- _TRY IT_
Determine the number of lines in the data below that contain the string "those", and respond with that number alone.

··· DATASET EXTRACT

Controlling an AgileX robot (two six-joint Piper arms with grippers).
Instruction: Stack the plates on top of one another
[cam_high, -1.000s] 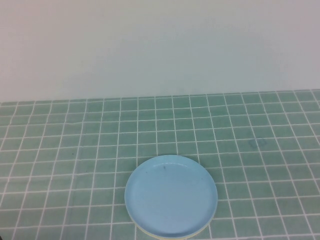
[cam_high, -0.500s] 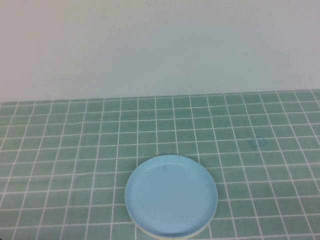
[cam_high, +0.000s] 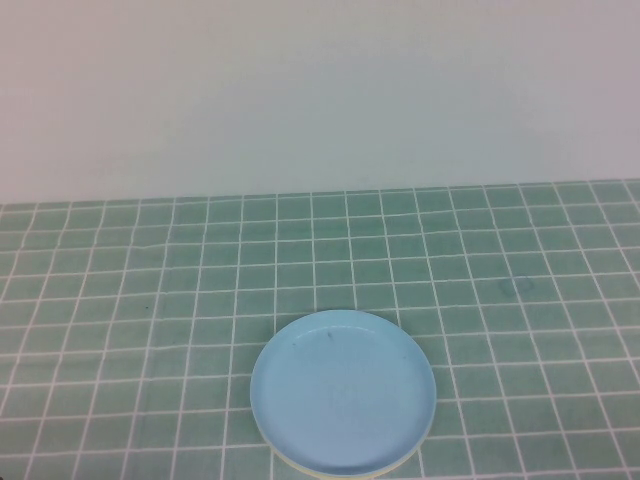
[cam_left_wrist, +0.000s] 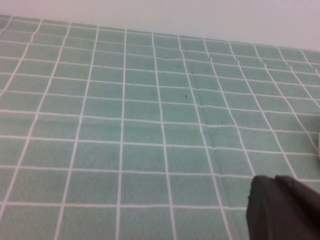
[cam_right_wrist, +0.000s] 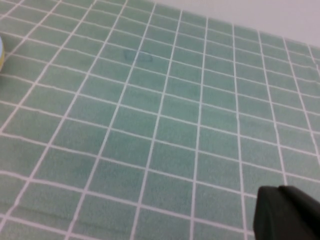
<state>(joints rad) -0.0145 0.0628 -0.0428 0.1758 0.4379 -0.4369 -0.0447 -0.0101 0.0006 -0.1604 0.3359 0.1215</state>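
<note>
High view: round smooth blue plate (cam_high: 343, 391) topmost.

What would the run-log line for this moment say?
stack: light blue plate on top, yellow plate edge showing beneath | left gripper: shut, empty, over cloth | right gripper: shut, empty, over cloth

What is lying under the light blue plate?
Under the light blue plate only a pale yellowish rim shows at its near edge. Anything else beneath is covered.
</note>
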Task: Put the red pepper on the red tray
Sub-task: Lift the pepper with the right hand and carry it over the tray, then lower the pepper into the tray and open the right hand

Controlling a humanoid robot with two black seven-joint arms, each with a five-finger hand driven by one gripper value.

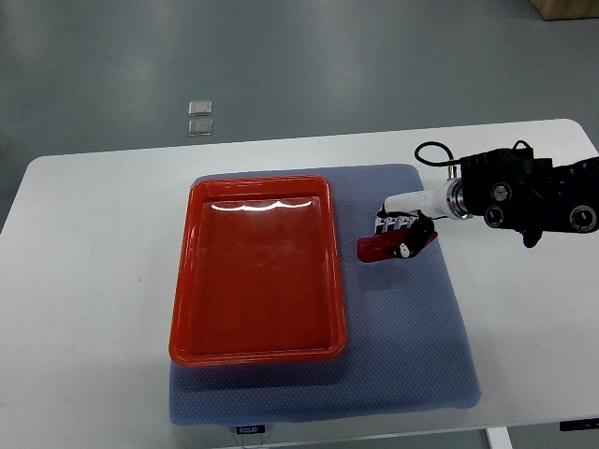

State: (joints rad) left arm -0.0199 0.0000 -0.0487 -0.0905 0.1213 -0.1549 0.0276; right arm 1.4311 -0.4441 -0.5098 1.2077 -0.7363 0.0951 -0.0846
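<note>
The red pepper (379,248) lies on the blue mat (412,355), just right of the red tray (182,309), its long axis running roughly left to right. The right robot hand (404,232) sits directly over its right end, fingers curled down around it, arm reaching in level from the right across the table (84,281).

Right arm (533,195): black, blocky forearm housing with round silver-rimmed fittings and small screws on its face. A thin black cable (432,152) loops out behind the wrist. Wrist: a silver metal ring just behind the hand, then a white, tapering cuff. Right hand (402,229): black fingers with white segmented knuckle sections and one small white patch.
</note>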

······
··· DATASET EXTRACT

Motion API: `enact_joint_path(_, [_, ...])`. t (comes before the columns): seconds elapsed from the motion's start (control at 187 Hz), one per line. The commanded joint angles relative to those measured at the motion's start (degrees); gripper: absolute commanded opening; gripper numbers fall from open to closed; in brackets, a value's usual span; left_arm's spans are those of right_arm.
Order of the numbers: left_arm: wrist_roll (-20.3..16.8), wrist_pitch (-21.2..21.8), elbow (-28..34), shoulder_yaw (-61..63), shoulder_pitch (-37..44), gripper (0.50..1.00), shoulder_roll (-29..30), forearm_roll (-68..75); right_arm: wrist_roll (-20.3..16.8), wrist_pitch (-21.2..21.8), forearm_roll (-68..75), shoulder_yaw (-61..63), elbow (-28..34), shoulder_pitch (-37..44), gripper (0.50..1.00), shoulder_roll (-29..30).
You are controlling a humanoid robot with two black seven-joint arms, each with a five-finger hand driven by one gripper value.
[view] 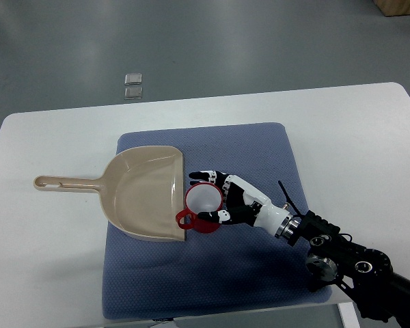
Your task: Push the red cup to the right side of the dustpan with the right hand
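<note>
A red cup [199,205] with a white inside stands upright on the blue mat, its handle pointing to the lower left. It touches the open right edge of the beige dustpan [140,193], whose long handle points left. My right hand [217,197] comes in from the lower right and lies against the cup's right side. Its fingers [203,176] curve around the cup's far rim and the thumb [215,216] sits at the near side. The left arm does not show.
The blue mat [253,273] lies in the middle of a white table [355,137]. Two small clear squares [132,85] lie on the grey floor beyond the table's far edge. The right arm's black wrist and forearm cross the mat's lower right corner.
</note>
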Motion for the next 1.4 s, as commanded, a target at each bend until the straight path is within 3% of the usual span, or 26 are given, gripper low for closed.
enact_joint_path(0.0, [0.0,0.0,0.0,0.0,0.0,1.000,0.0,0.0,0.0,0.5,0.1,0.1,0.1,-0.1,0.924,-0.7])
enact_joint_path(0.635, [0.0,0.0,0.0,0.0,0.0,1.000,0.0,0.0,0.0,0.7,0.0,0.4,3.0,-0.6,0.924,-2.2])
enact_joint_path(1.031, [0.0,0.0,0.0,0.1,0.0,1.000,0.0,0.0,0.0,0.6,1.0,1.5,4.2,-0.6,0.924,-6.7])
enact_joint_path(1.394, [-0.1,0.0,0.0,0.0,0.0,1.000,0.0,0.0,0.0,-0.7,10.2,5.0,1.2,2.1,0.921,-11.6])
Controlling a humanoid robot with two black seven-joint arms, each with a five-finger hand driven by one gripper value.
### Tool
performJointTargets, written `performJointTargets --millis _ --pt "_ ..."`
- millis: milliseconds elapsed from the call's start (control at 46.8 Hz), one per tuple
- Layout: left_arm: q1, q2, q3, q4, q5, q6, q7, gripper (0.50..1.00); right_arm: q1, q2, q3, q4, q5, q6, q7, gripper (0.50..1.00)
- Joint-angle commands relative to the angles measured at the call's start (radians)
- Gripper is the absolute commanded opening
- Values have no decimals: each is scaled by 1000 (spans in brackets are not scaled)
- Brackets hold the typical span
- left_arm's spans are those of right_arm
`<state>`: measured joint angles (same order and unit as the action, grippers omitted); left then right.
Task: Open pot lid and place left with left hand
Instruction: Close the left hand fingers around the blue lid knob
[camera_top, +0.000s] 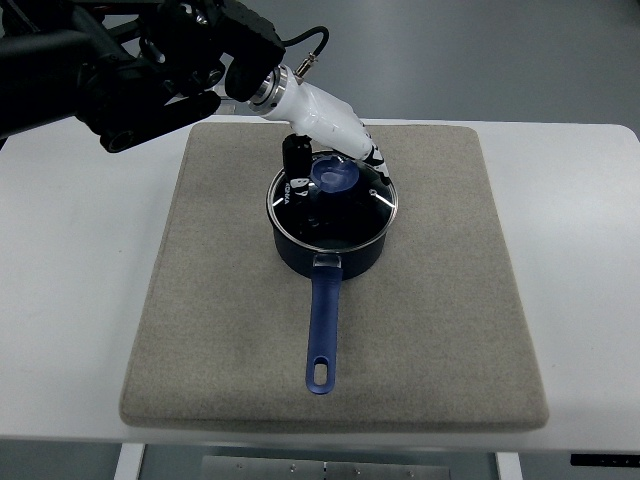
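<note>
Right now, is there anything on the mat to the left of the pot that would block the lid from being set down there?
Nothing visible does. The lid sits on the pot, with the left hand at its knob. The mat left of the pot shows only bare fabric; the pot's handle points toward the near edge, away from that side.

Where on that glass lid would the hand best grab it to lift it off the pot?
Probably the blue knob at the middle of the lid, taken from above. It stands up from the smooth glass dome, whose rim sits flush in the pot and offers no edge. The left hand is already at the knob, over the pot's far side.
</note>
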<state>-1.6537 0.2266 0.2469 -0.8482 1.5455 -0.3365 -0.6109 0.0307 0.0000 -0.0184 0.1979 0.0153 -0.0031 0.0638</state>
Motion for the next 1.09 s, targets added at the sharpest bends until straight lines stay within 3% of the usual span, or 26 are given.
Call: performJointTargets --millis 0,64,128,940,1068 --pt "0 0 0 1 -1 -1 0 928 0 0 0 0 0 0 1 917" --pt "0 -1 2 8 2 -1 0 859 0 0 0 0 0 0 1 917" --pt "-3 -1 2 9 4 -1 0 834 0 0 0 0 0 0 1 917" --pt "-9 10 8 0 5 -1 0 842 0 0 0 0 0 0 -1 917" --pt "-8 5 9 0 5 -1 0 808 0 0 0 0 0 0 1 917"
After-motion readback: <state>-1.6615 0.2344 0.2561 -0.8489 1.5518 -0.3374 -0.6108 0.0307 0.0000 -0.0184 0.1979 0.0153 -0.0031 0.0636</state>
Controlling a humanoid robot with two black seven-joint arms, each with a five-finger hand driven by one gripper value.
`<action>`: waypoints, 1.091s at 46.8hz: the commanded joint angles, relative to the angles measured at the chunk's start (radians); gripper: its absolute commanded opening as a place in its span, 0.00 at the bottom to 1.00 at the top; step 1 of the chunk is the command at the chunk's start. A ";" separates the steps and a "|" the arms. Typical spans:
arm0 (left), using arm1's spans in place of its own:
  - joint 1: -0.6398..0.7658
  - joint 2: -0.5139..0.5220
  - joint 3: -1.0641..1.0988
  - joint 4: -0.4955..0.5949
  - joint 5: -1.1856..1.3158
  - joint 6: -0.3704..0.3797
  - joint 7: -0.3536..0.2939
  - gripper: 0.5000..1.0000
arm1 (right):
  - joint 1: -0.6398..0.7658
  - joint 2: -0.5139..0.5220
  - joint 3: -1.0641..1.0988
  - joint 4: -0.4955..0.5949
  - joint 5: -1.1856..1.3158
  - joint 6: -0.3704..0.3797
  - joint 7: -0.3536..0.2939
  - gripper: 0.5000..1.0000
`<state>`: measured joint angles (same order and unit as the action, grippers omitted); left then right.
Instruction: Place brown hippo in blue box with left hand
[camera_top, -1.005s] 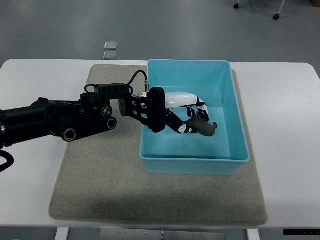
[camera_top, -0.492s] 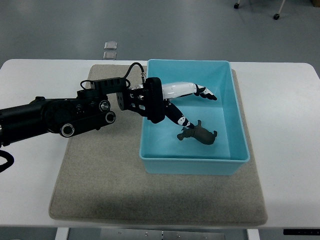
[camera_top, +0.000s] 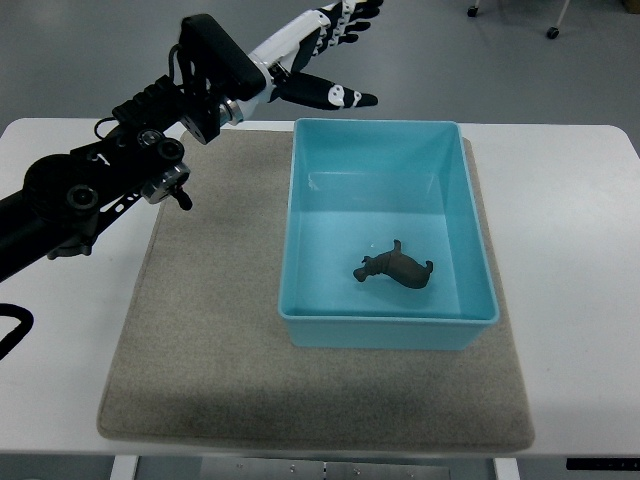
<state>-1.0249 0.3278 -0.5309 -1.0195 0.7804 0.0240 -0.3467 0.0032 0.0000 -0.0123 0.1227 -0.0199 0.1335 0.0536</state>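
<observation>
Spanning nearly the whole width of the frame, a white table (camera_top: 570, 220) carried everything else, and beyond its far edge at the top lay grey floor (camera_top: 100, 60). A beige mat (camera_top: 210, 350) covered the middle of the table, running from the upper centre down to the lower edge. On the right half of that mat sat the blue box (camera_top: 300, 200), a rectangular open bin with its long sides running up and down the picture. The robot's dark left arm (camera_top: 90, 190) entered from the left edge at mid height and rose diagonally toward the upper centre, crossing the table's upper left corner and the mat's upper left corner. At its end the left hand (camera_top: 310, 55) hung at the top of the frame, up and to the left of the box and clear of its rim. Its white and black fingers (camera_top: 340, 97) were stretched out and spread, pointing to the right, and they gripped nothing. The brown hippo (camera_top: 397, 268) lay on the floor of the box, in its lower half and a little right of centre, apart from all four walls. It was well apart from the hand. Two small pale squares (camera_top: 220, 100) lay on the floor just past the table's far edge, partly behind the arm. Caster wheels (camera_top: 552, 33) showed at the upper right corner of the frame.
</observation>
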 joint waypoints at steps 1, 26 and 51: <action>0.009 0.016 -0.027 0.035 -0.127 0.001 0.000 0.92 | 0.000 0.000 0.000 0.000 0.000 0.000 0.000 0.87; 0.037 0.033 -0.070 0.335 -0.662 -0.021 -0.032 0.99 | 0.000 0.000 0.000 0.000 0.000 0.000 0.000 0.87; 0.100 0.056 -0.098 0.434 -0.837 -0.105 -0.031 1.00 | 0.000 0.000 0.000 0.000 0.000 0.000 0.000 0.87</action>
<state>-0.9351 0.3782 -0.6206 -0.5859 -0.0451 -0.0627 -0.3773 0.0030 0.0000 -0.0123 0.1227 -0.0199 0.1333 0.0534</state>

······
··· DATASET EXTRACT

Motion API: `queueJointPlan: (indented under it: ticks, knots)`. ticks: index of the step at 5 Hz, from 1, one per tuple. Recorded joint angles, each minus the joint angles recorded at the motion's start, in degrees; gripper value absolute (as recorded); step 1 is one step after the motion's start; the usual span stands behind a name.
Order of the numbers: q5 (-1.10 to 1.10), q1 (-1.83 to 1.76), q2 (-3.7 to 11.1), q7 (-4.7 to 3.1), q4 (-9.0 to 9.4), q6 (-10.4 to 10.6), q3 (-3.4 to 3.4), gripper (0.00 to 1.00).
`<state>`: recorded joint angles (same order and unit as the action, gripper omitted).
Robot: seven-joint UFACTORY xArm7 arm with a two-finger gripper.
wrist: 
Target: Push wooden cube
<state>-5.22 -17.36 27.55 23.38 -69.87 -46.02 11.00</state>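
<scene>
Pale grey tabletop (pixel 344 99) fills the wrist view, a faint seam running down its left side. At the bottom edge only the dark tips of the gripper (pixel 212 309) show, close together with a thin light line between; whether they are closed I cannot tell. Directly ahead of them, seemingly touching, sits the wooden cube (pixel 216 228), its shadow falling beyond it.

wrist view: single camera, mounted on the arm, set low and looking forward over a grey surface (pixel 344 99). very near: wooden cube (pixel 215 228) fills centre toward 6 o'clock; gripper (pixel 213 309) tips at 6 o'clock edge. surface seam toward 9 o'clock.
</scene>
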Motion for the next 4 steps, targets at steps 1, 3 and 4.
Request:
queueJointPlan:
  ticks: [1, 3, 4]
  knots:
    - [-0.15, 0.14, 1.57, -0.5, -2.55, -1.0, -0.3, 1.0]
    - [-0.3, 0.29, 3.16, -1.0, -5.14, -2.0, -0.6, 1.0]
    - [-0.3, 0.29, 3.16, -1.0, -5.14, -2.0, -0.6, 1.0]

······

- _REPLY_
2